Mapping between Accounts and Study Data
Stormpath generates and assigns it’s own unique identifier to each user for it’s own internal use, which Bridge uses as a publicly accessible account identifier. In addition, for each user in a study, the Bridge service generates its own pair of universally unique identifiers (UUIDs). The first UUID is called “Bridge account ID” and is generated by the Bridge Server on account creation, encrypted, and saved in Stormpath. Encryption uses 256-bit AES, GCM-mode. The AES cipher is created using Apache Shiro. The actual encryption is provided by the latest version of Bouncy Castle. Bridge servers are currently deployed as Heroku stacks. As a result, the encryption key is set as an environment variable on the Heroku admin console to pass to the Bridge servers. Only the Bridge technical team have access to the Heroku admin console. Additionally, each stack (local, development, staging, or production) is assigned its own encryption key. The second UUID, called “participant health code”, is used internally by Bridge as the key to user’s study data. If the same user enrolls in multiple studies, multiple account IDs and health codes will be generated to keep data for each study isolated. A one-way mapping is set up from account ID to health code. Currently the mapping is implemented as a DynamoDB table with the account ID as the hash key. The workflow is illustrated by the following diagram:
Thus, Bridge never links the Stormpath account ID directly to the study data. When an authenticated user makes a call to create, update, or delete his/her data, the Bridge server retrieves the encrypted account ID from the user profile, decrypts the key, and uses the key to find the user’s health code in the map. The mapping may exist for a time in memory on the Bridge server, but is never stored in a way accessible to someone who gains access to the back-end systems.
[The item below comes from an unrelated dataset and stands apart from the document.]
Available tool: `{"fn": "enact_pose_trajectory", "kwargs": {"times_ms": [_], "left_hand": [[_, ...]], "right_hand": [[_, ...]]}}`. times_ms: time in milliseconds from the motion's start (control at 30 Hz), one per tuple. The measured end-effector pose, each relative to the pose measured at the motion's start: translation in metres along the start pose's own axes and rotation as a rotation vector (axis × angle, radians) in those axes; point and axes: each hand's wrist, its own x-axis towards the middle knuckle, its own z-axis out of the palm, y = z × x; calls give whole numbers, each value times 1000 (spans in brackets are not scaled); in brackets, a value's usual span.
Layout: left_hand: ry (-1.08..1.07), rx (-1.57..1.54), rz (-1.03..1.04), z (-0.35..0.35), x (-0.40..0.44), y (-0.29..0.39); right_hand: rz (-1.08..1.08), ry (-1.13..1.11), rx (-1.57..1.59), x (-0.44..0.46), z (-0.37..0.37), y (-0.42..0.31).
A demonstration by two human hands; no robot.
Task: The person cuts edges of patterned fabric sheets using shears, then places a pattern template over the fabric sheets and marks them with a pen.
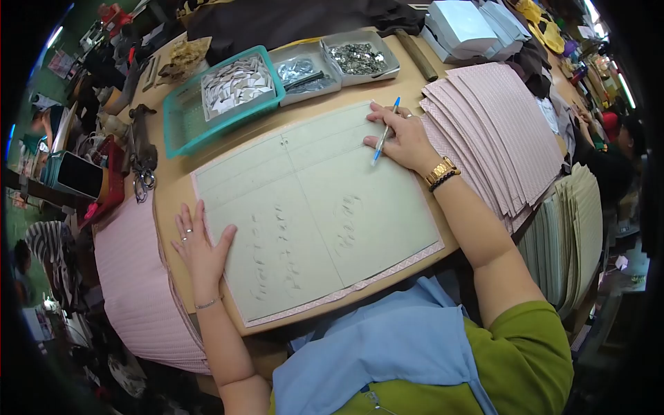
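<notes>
A large pale green board (315,183) with ruled lines and handwriting lies flat on the table in front of me. Along its lower edge shows the border of a pink patterned sheet (408,259) underneath. My left hand (204,250) rests with spread fingers at the board's left edge, holding nothing. At the upper right corner, my right hand (409,140) grips a blue and white pen (381,144) between thumb and fingers. Its fingertips touch the board, and the pen's lower end hangs over the surface.
Fanned pink sheets (494,131) lie at the right, another pink stack (135,277) at the left. Behind the board stand a teal basket (181,119) and a grey box (382,75) of small metal parts. Scissors (144,181) lie at the table's left edge. Pale green sheets (570,228) stand far right.
</notes>
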Motion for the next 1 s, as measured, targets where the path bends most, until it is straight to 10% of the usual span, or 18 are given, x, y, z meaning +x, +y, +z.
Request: {"fn": "enact_pose_trajectory", "kwargs": {"times_ms": [1000], "left_hand": [[141,35,49,13,-3,-7]], "right_hand": [[-59,18,35,4,13,11]]}}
Keys for the production service can be managed by a separate deployment team, allowing Sage to minimize the number of individuals with access. This design limits the view of the entire map, ensuring that even Sage Bionetworks engineers with access to back-end systems would find it exceedingly difficult to reidentify patients in this system.
Bridge provides no APIs to allow researchers to query the study data in real time. Instead, authenticated researchers on the project team can trigger an export of the aggregated study data from all participants in their study in which participants are identified only by their unique study data ID. This ensures that the researcher cannot link back any particular records to any particular participant.
Future Extensions
A risk is that an attacker with access to the Dynamo ID map could scan the table in whole and then reverse the map. With BRIDGE-177, IAM rules will be set up to forbid querying and scanning the DynamoDB table that holds the one-way map (See AWS documentation). With BRIDGE-178, participant health codes will be stored encrypted in AWS. And with BRIDGE-179, if we introduce user's password hash into the encryption, even the master key holder would not be able to reverse the map.